Requirement: Drop every picture, then print the rest of the listing exactly as given.

Supplied information:
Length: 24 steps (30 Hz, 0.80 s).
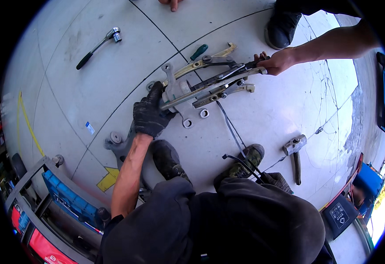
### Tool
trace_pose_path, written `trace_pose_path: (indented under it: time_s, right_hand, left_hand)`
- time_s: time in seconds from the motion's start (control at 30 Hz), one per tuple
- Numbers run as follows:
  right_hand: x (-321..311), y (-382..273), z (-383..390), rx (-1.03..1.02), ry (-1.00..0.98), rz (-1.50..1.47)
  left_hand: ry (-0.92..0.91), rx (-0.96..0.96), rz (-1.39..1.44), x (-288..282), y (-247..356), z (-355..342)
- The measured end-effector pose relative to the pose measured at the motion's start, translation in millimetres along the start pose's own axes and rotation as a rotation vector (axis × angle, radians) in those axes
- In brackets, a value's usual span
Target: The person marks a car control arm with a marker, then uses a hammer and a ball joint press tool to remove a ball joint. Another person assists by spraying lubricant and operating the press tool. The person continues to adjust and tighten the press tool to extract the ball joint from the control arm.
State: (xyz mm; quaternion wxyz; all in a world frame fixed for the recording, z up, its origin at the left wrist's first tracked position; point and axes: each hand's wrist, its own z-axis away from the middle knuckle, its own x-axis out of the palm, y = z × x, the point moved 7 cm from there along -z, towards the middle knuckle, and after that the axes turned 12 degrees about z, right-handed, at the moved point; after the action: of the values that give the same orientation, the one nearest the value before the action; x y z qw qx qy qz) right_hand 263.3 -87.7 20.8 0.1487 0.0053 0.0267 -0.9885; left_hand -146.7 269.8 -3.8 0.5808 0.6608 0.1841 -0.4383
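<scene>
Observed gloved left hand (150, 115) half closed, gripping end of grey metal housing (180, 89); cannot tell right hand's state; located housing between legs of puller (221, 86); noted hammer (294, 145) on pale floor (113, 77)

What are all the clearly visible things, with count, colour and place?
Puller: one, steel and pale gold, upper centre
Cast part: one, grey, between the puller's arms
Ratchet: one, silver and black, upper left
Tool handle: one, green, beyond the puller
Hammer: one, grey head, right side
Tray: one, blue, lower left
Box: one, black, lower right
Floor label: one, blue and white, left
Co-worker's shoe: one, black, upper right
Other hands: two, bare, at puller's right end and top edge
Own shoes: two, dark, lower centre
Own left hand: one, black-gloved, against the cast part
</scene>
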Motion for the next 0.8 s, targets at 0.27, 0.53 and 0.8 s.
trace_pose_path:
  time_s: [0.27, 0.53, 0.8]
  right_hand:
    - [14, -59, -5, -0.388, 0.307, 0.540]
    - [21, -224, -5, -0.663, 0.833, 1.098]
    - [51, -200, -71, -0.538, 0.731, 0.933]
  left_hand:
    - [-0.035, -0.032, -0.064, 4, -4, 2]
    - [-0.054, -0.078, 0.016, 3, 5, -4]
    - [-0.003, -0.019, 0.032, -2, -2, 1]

Result:
Length: 24 steps (30 Hz, 0.80 s).
### Tool
trace_pose_path, written `trace_pose_path: (indented under it: time_s, right_hand, left_hand)`
- time_s: time in seconds from the motion's start (control at 30 Hz), one per tuple
- Numbers run as follows:
  right_hand: x (-321..311), y (-382..273), z (-383..390), rx (-1.03..1.02), ry (-1.00..0.98), rz (-1.50..1.47)
  left_hand: ry (-0.92..0.91), rx (-0.96..0.96), rz (-1.39..1.44), x (-288..282), y (-247..356), z (-355..342)
- The measured end-effector pose relative to the pose measured at the motion's start, translation in millimetres along the start pose's own axes and rotation as a rotation vector (axis × angle, radians) in those axes
- In brackets, a value's usual span
Target: The person marks a car control arm with a marker, then uses a hammer and a ball joint press tool to remove a ball joint. Another person assists by spraying lubricant and operating the press tool. The person continues to adjust and tighten the press tool to extract the ball joint from the control arm.
State: (xyz mm; quaternion wxyz; all in a world frame fixed for the recording, z up, its origin at the left wrist's first tracked position; point and axes: each hand's wrist, its own z-axis away from the middle knuckle, its own x-axis out of the palm, y = z × x, the point moved 7 cm from there along -z, towards the middle knuckle, and after that the axes turned 12 degrees about z, right-handed, at the moved point; after the action: of the values that give the same orientation, the one nearest the value before the action; x y z qw qx qy qz) right_hand 263.3 -87.7 20.8 0.1487 0.0053 0.0267 -0.9885; left_hand -146.7 269.8 -3.8 0.5808 0.6608 0.1841 -0.4383
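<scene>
Observed gloved left hand (150, 115) half closed, gripping end of grey metal housing (180, 89); cannot tell right hand's state; located housing between legs of puller (221, 86); noted hammer (294, 145) on pale floor (113, 77)

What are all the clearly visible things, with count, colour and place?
Puller: one, steel and pale gold, upper centre
Cast part: one, grey, between the puller's arms
Ratchet: one, silver and black, upper left
Tool handle: one, green, beyond the puller
Hammer: one, grey head, right side
Tray: one, blue, lower left
Box: one, black, lower right
Floor label: one, blue and white, left
Co-worker's shoe: one, black, upper right
Other hands: two, bare, at puller's right end and top edge
Own shoes: two, dark, lower centre
Own left hand: one, black-gloved, against the cast part
</scene>
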Motion for the next 0.8 s, targets at 0.27, 0.53 and 0.8 s.
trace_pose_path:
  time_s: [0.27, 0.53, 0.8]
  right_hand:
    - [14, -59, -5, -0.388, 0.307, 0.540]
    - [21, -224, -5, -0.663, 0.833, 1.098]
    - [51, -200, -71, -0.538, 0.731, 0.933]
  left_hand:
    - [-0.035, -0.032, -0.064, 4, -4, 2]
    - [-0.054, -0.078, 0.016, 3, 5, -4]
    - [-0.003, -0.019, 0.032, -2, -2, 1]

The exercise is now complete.